A bus slows down uniformly from 65.0 km/h
to 0 km/h in 20.0 s.
How far does it travel before stopping?
Answer in units of m
a= (Vf-Vi)/time
change Vi to m/s, solve for a.
d= vi*t+1/2 a t^2 solve for d
920
To find the distance the bus travels before stopping, we can use the formula for distance covered during uniformly accelerated motion:
distance = initial velocity * time + 0.5 * acceleration * time^2
In this case, the bus is slowing down uniformly, so its acceleration is negative. The acceleration can be calculated using the formula:
acceleration = (final velocity - initial velocity) / time
Given:
Initial velocity (u) = 65.0 km/h
Final velocity (v) = 0 km/h
Time (t) = 20.0 s
First, we need to convert the initial velocity from km/h to m/s since the formula requires SI units. We know that 1 km/h = 1000 m/3600 s.
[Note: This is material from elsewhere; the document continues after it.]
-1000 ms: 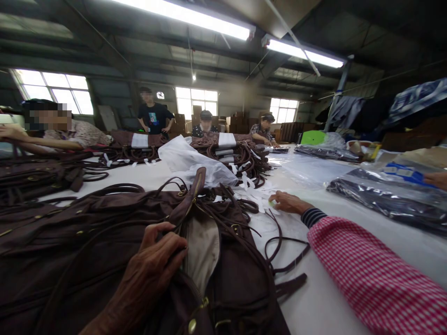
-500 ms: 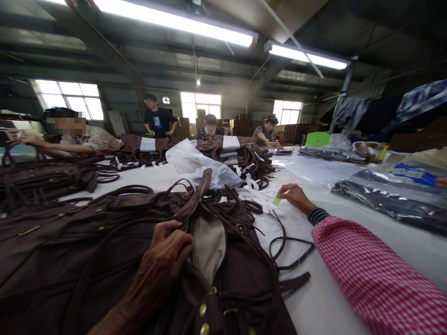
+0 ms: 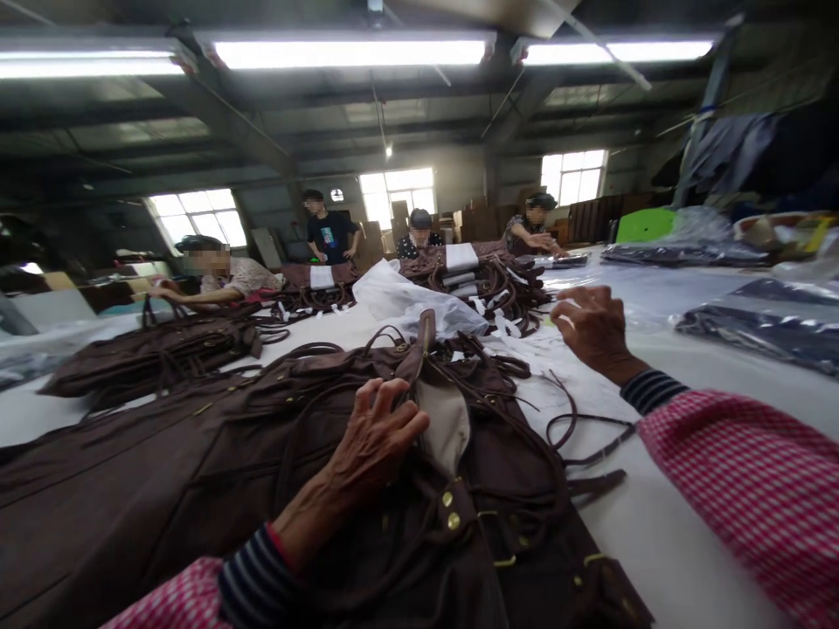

So,
initial velocity = 65.0 km/h * (1000 m/3600 s) = 18.056 m/s
Next, we calculate the acceleration:
acceleration = (final velocity - initial velocity) / time
= (0 m/s - 18.056 m/s) / 20.0 s
= -0.9028 m/s^2 (Note: the negative sign indicates deceleration)
Now, we can plug in the values into the distance formula:
distance = initial velocity * time + 0.5 * acceleration * time^2
= 18.056 m/s * 20.0 s + 0.5 * (-0.9028 m/s^2) * (20.0 s)^2
= 361.12 m - 180.56 m
= 180.56 m
Therefore, the bus travels a distance of 180.56 meters before stopping.